(Records from a data source)

---*---

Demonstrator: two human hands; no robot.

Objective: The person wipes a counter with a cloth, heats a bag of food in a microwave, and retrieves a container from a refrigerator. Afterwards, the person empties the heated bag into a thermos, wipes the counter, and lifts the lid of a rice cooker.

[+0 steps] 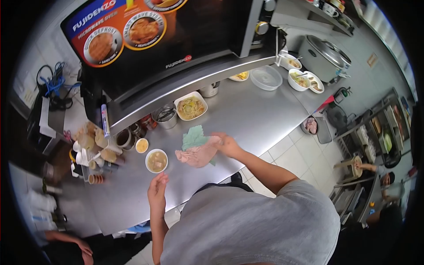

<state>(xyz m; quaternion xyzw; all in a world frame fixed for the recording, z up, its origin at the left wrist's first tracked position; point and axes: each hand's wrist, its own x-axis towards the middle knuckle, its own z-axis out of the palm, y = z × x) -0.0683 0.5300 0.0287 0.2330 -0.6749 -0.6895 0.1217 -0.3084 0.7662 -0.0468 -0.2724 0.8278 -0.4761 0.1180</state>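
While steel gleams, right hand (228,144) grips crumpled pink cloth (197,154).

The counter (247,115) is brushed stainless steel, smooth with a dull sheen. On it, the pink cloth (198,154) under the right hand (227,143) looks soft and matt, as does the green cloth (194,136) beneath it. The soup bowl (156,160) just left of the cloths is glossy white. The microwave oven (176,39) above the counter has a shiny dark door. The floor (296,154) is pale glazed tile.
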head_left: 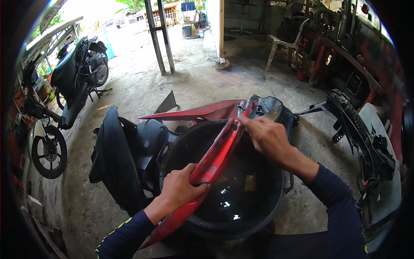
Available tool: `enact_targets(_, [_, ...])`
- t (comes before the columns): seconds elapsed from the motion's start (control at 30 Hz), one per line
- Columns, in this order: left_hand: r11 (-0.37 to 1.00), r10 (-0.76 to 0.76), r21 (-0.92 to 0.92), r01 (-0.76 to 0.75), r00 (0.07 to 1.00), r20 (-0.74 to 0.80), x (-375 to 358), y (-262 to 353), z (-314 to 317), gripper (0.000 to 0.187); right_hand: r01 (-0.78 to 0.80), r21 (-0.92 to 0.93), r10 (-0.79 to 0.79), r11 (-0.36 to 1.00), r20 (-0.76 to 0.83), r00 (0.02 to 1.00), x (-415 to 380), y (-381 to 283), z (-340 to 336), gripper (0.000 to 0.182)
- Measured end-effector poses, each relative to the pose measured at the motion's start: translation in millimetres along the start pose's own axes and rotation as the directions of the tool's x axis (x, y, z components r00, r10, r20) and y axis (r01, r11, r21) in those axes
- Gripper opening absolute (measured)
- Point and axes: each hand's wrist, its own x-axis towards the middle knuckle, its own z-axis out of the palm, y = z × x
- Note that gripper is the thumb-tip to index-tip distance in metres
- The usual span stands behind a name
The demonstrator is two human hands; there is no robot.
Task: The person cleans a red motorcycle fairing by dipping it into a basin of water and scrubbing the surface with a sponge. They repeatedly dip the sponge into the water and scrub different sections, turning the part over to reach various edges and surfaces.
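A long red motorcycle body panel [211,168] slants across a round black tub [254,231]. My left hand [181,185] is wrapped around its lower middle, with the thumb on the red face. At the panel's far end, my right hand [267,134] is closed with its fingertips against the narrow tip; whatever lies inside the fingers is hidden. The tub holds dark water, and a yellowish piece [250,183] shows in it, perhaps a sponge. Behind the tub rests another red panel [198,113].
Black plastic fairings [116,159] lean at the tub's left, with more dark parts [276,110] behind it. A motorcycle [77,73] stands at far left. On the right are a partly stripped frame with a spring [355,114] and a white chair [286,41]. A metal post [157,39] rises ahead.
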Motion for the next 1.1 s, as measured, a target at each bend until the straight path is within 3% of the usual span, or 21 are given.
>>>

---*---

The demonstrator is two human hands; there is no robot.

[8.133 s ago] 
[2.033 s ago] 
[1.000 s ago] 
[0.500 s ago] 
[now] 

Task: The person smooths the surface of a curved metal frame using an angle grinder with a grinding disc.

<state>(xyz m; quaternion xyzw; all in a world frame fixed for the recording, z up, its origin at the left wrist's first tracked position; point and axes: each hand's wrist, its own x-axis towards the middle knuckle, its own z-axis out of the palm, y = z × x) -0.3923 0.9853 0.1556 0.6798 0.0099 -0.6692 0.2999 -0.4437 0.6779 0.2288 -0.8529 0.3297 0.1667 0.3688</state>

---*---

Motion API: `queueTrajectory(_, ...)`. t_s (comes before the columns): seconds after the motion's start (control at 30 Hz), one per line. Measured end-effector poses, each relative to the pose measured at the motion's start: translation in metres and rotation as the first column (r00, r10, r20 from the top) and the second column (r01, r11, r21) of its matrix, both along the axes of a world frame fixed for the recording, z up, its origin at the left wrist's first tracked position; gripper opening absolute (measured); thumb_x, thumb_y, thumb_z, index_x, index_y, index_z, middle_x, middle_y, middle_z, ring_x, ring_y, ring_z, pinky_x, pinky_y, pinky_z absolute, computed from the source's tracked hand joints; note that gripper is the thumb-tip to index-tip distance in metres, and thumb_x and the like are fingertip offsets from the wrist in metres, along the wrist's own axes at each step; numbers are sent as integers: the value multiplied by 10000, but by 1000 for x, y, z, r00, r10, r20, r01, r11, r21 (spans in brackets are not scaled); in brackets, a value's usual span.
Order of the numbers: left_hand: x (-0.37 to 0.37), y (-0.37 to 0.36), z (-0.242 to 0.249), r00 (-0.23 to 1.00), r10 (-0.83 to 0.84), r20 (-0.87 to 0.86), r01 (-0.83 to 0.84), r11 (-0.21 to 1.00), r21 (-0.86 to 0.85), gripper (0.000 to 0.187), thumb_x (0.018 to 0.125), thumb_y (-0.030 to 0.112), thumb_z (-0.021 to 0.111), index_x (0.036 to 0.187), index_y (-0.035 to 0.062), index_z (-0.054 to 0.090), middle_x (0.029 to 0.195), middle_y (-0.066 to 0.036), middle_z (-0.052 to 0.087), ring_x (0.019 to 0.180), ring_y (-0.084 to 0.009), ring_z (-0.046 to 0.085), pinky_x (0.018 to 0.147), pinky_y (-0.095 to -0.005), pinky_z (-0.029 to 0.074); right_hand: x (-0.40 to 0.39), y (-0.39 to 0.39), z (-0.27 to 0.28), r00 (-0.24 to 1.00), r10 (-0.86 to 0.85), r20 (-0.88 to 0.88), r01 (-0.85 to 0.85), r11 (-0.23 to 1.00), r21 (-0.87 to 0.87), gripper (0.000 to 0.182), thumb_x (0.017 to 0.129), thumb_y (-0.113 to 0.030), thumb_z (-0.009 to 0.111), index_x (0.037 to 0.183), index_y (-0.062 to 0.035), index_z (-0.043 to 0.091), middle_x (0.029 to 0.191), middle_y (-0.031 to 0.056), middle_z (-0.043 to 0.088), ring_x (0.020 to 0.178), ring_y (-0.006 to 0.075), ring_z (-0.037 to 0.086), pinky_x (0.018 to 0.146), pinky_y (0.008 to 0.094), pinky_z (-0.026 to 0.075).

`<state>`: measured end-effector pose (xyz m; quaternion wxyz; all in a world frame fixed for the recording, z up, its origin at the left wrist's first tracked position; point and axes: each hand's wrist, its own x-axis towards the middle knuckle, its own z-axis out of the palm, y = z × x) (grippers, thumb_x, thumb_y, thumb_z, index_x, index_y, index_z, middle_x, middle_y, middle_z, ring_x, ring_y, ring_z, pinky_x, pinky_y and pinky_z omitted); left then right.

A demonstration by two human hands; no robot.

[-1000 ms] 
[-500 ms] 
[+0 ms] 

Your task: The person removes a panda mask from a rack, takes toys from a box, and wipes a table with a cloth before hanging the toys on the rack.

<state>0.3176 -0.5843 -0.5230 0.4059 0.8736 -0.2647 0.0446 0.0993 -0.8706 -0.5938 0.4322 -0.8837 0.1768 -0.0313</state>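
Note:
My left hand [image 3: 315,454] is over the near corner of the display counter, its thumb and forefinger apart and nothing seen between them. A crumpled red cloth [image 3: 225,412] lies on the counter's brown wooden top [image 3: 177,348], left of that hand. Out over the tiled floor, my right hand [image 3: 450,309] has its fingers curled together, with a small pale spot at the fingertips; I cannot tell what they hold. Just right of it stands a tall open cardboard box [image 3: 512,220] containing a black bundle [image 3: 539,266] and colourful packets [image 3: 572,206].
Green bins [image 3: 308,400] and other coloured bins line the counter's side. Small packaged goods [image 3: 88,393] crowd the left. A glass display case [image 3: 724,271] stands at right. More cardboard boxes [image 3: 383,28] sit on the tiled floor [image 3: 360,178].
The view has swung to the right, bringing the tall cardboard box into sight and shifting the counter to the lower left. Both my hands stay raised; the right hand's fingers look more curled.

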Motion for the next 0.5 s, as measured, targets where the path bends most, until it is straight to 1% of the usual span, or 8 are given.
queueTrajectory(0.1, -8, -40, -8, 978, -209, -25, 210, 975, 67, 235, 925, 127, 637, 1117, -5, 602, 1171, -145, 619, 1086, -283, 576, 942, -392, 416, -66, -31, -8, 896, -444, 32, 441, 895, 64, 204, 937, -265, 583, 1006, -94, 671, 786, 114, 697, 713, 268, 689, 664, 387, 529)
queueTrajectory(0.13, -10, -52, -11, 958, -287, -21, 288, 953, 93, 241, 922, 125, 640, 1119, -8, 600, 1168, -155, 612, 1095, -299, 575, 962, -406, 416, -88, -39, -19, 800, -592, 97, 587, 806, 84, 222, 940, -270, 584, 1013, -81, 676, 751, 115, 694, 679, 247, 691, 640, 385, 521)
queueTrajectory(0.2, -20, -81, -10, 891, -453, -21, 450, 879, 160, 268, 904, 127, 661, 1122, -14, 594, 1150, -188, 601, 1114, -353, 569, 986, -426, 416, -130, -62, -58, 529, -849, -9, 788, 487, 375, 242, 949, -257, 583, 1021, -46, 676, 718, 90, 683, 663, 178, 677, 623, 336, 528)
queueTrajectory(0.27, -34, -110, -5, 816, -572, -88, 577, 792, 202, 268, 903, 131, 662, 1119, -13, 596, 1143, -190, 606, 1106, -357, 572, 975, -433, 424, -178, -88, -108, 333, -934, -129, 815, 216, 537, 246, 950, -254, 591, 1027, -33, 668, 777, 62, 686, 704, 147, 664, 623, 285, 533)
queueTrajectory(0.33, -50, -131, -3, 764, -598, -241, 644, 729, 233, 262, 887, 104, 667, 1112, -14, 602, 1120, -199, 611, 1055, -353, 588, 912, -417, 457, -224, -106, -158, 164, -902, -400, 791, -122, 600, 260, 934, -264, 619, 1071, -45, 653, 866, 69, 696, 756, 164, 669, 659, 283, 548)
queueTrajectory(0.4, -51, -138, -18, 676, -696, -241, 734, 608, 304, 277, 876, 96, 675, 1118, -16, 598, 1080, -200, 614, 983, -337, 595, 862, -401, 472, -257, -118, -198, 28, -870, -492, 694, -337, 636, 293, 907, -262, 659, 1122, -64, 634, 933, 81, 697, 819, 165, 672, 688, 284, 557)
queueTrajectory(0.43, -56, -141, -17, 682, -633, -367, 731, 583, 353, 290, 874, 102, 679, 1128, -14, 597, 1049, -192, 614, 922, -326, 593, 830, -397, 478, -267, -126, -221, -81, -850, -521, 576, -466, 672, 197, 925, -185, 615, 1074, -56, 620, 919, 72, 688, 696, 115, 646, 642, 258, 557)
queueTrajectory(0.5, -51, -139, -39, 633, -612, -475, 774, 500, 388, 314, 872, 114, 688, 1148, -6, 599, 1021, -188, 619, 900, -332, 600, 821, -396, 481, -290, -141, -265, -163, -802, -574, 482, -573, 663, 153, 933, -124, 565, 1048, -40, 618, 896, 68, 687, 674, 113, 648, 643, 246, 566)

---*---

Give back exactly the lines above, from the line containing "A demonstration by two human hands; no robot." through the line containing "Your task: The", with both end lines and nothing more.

A demonstration by two human hands; no robot.

[-1000 ms] 
[-500 ms] 
[+0 ms] 

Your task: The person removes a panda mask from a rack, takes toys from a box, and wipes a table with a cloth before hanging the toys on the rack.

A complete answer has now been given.